I would like to draw your attention to the fact that, in accordance with Article 2[2] of the [Law of 25  November 2014] …, the information holder is required to provide the information requested and the documents on which that information is based in full, accurately and without alteration.

…’

24 By email of 8 July 2022, F responded that it had acted as legal counsel for the group to which K belongs and was therefore prevented by law from communicating information concerning its client in so far as it is covered by its legal professional privilege.

25 By email of 11 July 2022, l’administration des contributions directes (Luxembourg Inland Revenue), referring to Article 2(1) and (2) of the Law of 25 November 2014, asked F to comply with the decision of 28 June 2022.

26 By letter of 8 August 2022, F replied that it did not have any information not covered by legal professional privilege as laid down in Article 177(1) of the AO, stating that the instruction from its client in the case to which the decision relates did not cover tax matters but concerned only company law.

27 By decision of 19 August 2022, the Administration des contributions directes (Luxembourg Inland Revenue) again ordered F to provide the information and documents requested, on pain of a fine, noting that the communication of such information and documents in full, accurately and without alteration was mandatory under Article 2(2) of the Law of 25 November 2014.

28 By decision of 16 September 2022, the Administration des contributions directes (Luxembourg Inland Revenue) imposed a fine on F for failing to comply with the decision of 19 August 2022.

29 On 18 October 2022, F brought an action before the Tribunal administratif (Administrative Court, Luxembourg) seeking the annulment of the decision of 16 September 2022 and, on 25 November 2022, an action seeking the annulment of the decision of 19 August 2022 (‘the decision at issue’).

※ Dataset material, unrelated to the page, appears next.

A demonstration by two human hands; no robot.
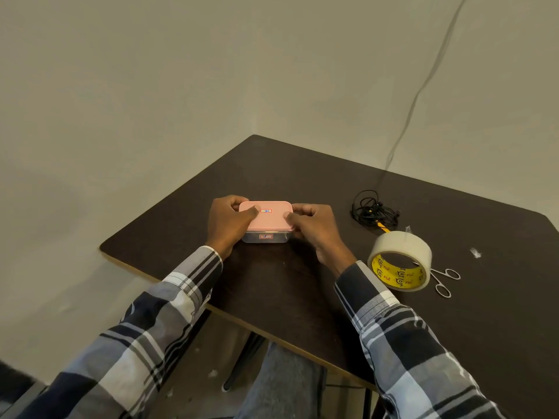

The OABL sought leave to intervene in support of F in this second action.

30 By judgment of 23 February 2023, that court dismissed the action for annulment and, consequently, the application to intervene filed by the OABL as inadmissible ratione temporis.

31 F and the OABL appealed that judgment to the Cour administrative (Higher Administrative Court, Luxembourg), which is the referring court.

32 By judgment of 4 May 2023, that court held that the action for annulment brought by F against the decision at issue and the application to intervene brought by the OABL were admissible, and decided to consider the case.

33 As to the merits of the case, the referring court notes that the appellant and the intervener have based their arguments relating to the unlawfulness of the decision at issue on Article 17(2) and (4) of Directive 2011/16 and Article 18(2) and (4) of the Law of 29 March 2013 transposing that directive into Luxembourg law and that, in that context, they rely on the judgment of 8 December 2022, Orde van Vlaamse Balies and Others (C-694/20, ‘the judgment in Orde van Vlaamse Balies and Others’, EU:C:2022:963), and the provisions of the Charter, in particular Article 7.

34 In that regard, the referring court considers that, for it to be in a position to rule on that argument and to resolve the dispute before it, there is a need for the Court of Justice to provide various clarifications that will allow the referring court to assess whether the decision at issue complies with EU law, irrespective of whether, in the present case, F could – where applicable – also be exempted from the obligation to provide some or all of the information and documents requested under Article 177 of the AO in so far as the advice given by that party was not ‘in tax matters’ within the meaning of paragraph 2 of that article.

35 Thus, the referring court notes, first of all, that the Court held in the judgment in Orde van Vlaamse Balies and Others, that the obligation laid down by Article 8ab of Directive 2011/16, as amended by Directive 2018/822, on a lawyer who designs, markets or organises a cross-border arrangement, to disclose to a third party his or her identity, his or her assessment of the content of the cross-border arrangement and the fact of his or her having been consulted, and the disclosure of that information to the tax authorities, entail an interference with the right to respect for communications between lawyers and their clients, guaranteed in Article 7 of the Charter.  In this case, the decision at issue would require F to provide the Administration des contributions directes (Luxembourg Inland Revenue) with all the documentation relating to its relations with its client, concerning the setting up of certain corporate investment structures. It would therefore seem logical to infer that this decision also entails an interference with that right. However, in view of the difference between the systems for exchanging information and the corresponding acts at issue in the judgment in Orde van Vlaamse Balies and Others and in the case before the referring court, that court considers that it is necessary to seek confirmation of that analysis.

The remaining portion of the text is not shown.